TASK DIRECTIONS:
Search each line below for the word "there" and list those that contain it.

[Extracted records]
=== Section Start ===

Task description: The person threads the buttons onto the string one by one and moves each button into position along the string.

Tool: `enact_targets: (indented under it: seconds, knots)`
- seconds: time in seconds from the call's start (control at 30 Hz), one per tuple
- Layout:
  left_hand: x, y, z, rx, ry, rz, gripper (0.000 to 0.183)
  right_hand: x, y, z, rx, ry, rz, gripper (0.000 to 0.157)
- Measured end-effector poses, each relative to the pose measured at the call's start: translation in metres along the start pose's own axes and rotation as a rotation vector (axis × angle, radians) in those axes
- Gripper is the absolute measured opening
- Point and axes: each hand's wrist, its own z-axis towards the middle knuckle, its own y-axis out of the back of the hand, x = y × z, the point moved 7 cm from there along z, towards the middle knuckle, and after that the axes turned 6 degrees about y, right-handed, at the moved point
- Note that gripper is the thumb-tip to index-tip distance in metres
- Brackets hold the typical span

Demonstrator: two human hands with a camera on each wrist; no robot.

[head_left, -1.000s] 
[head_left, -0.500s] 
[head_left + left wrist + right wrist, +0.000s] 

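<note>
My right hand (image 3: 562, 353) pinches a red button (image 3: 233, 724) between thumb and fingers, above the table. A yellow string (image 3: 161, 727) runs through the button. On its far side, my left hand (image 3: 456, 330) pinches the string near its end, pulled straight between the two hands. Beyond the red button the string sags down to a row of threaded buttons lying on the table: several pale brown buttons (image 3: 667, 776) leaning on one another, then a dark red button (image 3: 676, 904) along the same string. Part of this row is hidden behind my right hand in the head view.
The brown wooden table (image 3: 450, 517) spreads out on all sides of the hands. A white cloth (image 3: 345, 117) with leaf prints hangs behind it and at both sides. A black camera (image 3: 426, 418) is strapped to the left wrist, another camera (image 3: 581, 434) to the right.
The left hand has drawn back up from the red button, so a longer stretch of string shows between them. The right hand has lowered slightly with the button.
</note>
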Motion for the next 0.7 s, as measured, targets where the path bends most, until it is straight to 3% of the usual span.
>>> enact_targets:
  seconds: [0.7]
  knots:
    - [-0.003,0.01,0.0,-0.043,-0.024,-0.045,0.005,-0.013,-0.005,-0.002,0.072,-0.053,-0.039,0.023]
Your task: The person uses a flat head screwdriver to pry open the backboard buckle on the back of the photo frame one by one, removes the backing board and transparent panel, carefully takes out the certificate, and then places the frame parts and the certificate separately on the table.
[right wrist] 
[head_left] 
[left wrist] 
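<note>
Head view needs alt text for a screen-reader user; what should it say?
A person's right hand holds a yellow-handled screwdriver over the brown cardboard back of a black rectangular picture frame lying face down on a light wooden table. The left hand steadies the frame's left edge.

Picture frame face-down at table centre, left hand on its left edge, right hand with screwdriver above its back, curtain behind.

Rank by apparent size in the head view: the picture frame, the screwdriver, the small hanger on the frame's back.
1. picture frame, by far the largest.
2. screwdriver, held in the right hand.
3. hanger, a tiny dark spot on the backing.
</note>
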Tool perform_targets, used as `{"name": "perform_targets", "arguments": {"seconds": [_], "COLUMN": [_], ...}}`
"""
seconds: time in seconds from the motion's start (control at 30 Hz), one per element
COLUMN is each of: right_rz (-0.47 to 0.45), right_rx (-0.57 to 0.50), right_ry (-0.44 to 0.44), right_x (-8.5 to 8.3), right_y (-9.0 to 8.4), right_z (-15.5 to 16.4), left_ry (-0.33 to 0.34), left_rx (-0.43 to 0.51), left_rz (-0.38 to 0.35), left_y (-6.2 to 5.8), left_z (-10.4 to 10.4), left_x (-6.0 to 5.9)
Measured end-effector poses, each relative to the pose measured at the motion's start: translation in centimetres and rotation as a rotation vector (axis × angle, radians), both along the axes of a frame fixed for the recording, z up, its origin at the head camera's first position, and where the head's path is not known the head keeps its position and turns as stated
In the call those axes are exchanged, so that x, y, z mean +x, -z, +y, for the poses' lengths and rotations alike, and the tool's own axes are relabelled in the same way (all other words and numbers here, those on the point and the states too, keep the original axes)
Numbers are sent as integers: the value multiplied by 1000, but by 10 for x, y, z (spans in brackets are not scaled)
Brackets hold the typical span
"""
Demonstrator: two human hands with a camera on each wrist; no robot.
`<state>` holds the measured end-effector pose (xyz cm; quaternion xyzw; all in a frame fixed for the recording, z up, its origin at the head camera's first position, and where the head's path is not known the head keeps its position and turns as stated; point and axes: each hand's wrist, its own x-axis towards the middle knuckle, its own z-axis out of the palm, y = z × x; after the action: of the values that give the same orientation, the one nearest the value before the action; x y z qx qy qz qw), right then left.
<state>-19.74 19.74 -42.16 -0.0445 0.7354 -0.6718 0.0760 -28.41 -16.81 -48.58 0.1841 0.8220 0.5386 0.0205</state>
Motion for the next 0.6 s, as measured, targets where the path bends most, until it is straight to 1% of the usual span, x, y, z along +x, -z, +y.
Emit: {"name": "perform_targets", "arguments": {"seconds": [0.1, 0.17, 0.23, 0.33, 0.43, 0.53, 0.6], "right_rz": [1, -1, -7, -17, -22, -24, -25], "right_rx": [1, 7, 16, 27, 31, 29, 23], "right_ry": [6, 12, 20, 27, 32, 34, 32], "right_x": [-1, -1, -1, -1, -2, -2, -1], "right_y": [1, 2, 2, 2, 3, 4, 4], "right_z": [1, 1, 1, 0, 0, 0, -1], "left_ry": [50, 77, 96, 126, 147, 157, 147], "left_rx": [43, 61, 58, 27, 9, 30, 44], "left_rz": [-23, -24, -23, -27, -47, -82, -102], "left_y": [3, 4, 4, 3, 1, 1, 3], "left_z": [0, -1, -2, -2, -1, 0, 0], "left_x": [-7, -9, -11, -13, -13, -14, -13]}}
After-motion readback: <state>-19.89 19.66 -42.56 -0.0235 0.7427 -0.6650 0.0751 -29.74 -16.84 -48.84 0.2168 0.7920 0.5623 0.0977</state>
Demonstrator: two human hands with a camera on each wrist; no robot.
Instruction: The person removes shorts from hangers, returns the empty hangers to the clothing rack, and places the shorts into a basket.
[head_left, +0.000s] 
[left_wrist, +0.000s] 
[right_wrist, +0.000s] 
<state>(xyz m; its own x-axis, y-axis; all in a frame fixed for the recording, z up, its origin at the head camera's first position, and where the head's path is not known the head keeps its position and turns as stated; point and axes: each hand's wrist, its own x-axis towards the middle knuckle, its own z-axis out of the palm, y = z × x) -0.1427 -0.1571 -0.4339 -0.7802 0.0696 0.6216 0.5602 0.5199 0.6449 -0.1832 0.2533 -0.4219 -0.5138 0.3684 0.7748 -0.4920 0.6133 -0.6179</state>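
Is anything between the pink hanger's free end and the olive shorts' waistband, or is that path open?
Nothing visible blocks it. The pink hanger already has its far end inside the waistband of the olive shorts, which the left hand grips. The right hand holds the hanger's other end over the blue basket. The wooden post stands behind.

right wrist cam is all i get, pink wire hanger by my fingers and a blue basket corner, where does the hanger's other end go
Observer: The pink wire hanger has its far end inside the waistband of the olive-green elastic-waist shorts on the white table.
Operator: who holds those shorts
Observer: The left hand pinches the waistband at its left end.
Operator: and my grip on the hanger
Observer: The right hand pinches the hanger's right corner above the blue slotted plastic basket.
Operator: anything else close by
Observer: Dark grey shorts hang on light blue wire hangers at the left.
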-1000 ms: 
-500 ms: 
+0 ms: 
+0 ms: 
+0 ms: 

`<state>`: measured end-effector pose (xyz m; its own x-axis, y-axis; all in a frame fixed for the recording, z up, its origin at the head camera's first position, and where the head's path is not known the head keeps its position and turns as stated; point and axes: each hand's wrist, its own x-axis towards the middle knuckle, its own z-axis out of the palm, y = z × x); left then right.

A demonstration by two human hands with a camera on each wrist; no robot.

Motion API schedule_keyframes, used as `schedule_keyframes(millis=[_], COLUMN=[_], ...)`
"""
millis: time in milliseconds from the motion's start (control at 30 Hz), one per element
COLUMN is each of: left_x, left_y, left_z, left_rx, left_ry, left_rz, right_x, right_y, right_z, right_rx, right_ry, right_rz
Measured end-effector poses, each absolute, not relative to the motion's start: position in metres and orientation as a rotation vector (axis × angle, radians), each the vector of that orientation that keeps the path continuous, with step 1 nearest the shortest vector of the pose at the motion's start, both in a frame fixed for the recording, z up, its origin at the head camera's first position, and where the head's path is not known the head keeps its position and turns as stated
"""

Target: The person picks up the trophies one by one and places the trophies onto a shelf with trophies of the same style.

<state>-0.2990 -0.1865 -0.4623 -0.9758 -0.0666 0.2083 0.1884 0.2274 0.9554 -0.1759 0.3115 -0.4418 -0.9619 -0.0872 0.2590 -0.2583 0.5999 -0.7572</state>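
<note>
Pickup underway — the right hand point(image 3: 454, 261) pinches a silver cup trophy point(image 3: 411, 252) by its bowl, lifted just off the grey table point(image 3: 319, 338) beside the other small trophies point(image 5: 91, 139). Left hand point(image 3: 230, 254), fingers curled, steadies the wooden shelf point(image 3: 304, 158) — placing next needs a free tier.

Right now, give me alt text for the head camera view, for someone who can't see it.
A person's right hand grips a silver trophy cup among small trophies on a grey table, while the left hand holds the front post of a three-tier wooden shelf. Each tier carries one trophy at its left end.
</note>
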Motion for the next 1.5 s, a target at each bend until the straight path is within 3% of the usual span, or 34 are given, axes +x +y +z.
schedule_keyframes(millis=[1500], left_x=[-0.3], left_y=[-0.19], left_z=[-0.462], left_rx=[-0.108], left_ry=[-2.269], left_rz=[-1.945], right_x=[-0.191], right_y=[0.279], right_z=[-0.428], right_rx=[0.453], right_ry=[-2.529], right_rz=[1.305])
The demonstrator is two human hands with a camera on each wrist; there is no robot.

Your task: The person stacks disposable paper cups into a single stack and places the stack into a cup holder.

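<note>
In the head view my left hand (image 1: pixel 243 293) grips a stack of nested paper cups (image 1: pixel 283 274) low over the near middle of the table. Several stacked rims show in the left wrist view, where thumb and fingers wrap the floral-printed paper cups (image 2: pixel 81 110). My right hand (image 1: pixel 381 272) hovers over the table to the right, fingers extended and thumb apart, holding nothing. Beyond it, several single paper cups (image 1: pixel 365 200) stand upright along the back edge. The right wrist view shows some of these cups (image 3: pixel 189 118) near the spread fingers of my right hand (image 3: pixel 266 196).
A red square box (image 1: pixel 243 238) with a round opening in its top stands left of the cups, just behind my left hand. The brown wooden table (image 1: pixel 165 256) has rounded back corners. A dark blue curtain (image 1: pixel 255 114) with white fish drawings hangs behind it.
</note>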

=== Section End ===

SOLUTION TO THE PROBLEM:
- Point and axes: each hand's wrist, its own z-axis towards the middle knuckle, its own y-axis out of the back of the hand, x = y × z, the point moved 7 cm from there along z, towards the middle knuckle, and after that the axes turned 6 degrees about y, right-handed, at the moved point
The demonstrator is two human hands with a camera on each wrist; there is no robot.

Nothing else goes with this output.